1. Technical Field
The present invention relates to complex systems, and, in particular, to modeling, analyzing, and managing time series dynamics in complex physical systems.
2. Description of the Related Art
Recently, cyber-physical systems (CPS) have risen to prominence with examples including automobile and intelligent transportation systems, medical devices and healthcare systems, smart grid, industrial monitoring, etc. Since CPS integrates computing, communication, and storage capabilities in the monitoring entities, a significant amount of measurement data can now be collected, which contains useful knowledge to provide an opportunity for system self-management. Modern industries, such as power plant systems, chemical systems and a variety of manufacturers, deploy massive sensors to monitor the status of physical systems. As a result, a large amount of time series observations are collected from the massive sensors and an effective method is needed to model the system dynamics from the data. A good modeling of the underlying dynamics is important for a wide range of applications, such as enhancing the understanding of the underlying dynamics, improving predictive capabilities, monitoring the status of the system, and facilitating anomaly detection and failure diagnosis.

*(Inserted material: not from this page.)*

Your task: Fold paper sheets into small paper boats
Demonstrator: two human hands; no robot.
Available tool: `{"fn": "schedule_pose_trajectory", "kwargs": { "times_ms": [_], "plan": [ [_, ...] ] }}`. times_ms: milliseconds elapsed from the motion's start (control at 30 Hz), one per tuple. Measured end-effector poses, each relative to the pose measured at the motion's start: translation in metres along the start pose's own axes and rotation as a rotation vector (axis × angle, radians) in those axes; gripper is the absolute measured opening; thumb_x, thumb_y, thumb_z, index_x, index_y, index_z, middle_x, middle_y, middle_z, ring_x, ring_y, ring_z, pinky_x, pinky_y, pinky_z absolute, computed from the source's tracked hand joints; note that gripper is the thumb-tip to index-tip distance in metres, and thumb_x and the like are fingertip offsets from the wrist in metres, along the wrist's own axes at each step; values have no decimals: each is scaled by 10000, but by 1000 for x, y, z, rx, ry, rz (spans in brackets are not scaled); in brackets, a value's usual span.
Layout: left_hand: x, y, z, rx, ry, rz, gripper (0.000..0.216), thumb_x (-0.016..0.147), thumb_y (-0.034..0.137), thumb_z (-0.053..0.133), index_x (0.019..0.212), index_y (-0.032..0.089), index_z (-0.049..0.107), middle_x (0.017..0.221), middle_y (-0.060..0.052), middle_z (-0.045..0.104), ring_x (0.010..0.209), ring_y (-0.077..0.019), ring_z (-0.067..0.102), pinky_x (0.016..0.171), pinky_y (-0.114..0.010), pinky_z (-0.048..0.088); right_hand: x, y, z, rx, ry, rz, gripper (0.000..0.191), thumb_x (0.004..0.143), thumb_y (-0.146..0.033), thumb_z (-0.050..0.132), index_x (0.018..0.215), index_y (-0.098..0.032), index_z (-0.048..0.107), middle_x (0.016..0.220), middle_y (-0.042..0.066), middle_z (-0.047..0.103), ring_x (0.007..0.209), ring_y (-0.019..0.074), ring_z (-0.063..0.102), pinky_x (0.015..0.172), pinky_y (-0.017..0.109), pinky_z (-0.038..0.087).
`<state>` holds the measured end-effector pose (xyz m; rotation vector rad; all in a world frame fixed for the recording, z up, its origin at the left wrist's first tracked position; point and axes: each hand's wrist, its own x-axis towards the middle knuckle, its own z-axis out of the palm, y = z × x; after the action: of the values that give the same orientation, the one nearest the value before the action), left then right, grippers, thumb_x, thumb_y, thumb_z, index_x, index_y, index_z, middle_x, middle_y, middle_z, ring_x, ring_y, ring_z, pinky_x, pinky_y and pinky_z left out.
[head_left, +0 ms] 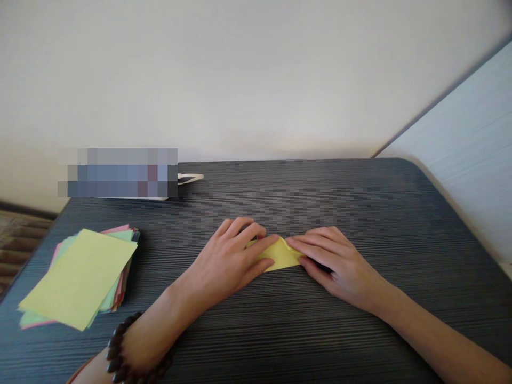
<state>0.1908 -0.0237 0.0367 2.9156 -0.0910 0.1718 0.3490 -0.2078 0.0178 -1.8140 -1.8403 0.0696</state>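
A folded piece of yellow paper (282, 257) lies on the dark tabletop between my hands, with a small raised fold near its upper right. My left hand (236, 253) covers its left end, index finger and thumb pressed onto it and the other fingers curled. At the right end, my right hand (336, 258) grips the paper between thumb and fingertips. Both ends of the paper are partly hidden by fingers. A dark bead bracelet (116, 349) circles my left wrist.
A stack of coloured paper sheets (80, 277), yellow on top, sits at the left of the dark table (260, 197). Behind it stands a pixelated, blurred-out object (124, 178) with a white cable (192, 177) beside it. A pale wall (256, 80) rises behind the table.
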Motion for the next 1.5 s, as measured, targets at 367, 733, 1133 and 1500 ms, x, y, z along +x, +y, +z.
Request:
{"fn": "schedule_pose_trajectory", "kwargs": {
  "times_ms": [367,733,1133,1500],
  "plan": [
    [-2,-2,-4,-26,-46,1,353,941,342,421,1279,273,499,1062,-54,549,1059,-248,441,876,-425,383,-2,0,-4,-85,-87,-50,371,865,-118,514,1213,-225,587,1213,39,616,1035,202,502,875,384,433],
    [-3,-7,-4,-59,-40,21,377,932,348,443,1297,267,492,1088,-70,544,1071,-248,425,888,-424,375,-1,0,-8,-51,-143,-27,393,887,-134,482,1253,-258,553,1214,28,622,1044,205,502,885,415,431],
    [-3,-6,-5,-27,-51,31,387,944,357,413,1311,247,470,1094,-71,546,1065,-245,435,892,-427,381,-1,-3,-8,-96,-121,-45,385,877,-123,487,1238,-232,567,1212,40,626,1032,213,511,867,412,431],
    [-1,-2,-8,-2,-92,21,369,947,321,396,1303,266,474,1091,-74,529,1045,-250,436,879,-426,384,0,-3,-8,-100,-118,-50,404,861,-106,486,1238,-226,567,1200,40,634,1013,214,523,850,417,452]
  ]
}}
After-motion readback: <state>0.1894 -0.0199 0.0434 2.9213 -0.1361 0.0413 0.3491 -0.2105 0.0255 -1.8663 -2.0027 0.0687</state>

There has been research analyzing measurement data from physical systems to improve the self-manageability of systems, and this research may be classified into two categories: domain specific techniques and domain independent solutions. The domain specific techniques mainly rely on system experts to define rules or policies to extract related knowledge from the data, thus a full understanding of the properties of the systems are necessary. Such methods require extensive human involvement and are domain specific. Also, it may be difficult to obtain complete domain knowledge with the increasing of system scale and complexity. The domain independent solutions attempt to extract knowledge from data by general analytic tools rather than systems experts, (e.g., similarity based approach, support vector machine (SVM) based learning method, etc.). However, their solutions need large amount historical data and are computationally expensive.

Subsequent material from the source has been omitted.